Here, note that y is not equal to the contents of x, it is a second label on the same object. So when we change y, we are also changing x. This is generally true for mutable types in Python.

x = [1, 2, 3]
y = x[:]
y[1] = 20
print(x, y)
[1, 2, 3] [1, 20, 3]

In this case, we are using x[:] to create a new list containing all the elements of x which is assigned to y. This happens whenever we take any sized slice from a list.

This gets more complicated when we consider nested lists.

x = [['a', 'b'] , 'c']
y = x
z = x[:]

x[0][1] = 'd'
z[1] = 'e'

print(x, y, z)
[['a', 'd'], 'c'] [['a', 'd'], 'c'] [['a', 'd'], 'e']

Note that x and y are the same as we may not expect. But z, despite being a copy of x, now contains 'd' in its nested list.

The copies that we make through slicing are called shallow copies: we don’t copy all the objects they contain, only the references to them. This is why the nested list in x[0] is not copied, so z[0] still refers to it. It is possible to actually create copies of all the contents, however deeply nested they are - this is called a deep copy. Python provides methods for that in its standard library in the copy module.

General Rule

Your programs will be faster and more readable if you use the appropriate container type for your data’s meaning. Always use a set for lists which can’t in principle contain the same data twice, always use a dictionary for anything which feels like a mapping from keys to values.

Key Points

  • Python containers can contain values of any type.

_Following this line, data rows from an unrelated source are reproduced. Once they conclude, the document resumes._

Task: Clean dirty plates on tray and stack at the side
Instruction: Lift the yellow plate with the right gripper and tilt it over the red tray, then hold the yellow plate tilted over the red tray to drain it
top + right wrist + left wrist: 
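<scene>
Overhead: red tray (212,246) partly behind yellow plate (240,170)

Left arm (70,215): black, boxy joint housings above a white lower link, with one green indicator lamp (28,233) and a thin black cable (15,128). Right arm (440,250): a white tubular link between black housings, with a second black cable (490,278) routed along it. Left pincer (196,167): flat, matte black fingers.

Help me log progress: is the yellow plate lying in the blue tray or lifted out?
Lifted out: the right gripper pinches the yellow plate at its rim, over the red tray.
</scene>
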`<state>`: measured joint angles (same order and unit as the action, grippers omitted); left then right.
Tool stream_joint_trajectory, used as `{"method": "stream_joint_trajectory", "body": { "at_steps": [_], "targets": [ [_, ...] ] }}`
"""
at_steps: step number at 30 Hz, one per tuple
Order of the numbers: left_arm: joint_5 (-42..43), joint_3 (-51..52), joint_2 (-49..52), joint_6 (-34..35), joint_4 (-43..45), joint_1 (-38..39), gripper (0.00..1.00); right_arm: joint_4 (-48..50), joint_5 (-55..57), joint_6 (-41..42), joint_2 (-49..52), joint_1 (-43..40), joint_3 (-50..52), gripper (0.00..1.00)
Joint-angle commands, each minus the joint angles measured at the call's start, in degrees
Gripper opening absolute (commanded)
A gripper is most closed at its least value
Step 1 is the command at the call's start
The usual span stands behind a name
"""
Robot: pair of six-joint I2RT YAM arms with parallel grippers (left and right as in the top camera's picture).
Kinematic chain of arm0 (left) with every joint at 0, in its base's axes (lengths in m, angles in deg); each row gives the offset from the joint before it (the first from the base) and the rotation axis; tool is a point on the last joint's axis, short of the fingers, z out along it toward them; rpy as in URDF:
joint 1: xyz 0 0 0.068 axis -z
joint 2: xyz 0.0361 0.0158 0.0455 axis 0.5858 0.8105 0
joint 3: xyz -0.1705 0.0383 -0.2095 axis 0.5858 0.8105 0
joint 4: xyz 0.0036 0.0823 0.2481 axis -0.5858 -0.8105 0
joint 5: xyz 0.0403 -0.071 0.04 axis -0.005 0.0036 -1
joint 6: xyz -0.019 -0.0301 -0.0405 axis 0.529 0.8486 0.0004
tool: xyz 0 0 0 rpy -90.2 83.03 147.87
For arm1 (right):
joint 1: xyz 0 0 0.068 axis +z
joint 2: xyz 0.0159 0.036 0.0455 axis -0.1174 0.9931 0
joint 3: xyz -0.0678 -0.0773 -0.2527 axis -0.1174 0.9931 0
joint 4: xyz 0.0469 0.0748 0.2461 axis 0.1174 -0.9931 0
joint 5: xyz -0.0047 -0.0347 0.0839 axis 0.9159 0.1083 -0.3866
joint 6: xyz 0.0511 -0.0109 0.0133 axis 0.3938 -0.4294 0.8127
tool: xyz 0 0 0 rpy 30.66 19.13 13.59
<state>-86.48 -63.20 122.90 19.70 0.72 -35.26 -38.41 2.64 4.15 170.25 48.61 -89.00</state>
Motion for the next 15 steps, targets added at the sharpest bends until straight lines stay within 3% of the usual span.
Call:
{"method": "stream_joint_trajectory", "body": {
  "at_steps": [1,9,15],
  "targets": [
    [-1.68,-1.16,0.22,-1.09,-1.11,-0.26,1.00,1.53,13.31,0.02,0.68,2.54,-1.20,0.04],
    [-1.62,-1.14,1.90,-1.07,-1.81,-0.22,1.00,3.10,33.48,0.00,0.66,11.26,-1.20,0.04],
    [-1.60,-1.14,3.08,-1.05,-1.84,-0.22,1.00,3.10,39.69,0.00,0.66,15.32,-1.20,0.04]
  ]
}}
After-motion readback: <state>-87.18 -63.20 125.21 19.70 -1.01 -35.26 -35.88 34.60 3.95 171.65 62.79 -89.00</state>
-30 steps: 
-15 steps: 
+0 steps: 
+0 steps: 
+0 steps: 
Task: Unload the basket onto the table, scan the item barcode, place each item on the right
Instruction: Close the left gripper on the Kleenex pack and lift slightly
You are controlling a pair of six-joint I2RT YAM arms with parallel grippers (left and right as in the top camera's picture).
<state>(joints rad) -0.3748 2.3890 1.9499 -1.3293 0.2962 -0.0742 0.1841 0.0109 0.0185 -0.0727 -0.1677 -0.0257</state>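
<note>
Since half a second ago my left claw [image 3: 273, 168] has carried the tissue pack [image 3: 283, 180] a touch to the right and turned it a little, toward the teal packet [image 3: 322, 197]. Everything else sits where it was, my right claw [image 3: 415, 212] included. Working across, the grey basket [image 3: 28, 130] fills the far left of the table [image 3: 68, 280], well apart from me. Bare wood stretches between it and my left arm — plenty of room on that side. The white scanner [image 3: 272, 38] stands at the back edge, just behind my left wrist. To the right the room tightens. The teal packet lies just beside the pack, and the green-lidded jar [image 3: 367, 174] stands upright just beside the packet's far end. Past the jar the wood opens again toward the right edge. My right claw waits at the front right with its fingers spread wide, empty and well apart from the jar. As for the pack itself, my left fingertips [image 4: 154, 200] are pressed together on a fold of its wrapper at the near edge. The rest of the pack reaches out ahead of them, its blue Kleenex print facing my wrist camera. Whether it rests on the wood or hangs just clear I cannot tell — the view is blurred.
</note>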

  • Lists, sets, and dictionaries are mutable types whose values can be changed after creation.

  • Lists store elements as an ordered sequence of potentially non-unique values.

  • Dictionaries store elements as unordered key-value pairs.

  • Dictionary keys are required to be of an immutable type.

  • Sets are an unordered collection of unique elements.

  • Containers can contain other containers as elements.

  • Use x[a:b] to extract a subset of data from x, with a and b representing element boundaries, not indexes.

  • Tuples are an immutable type whose values cannot be changed after creation and must be re-created.

  • Doing x = y, where y is a container, doesn’t copy its elements, it just creates a new reference to it.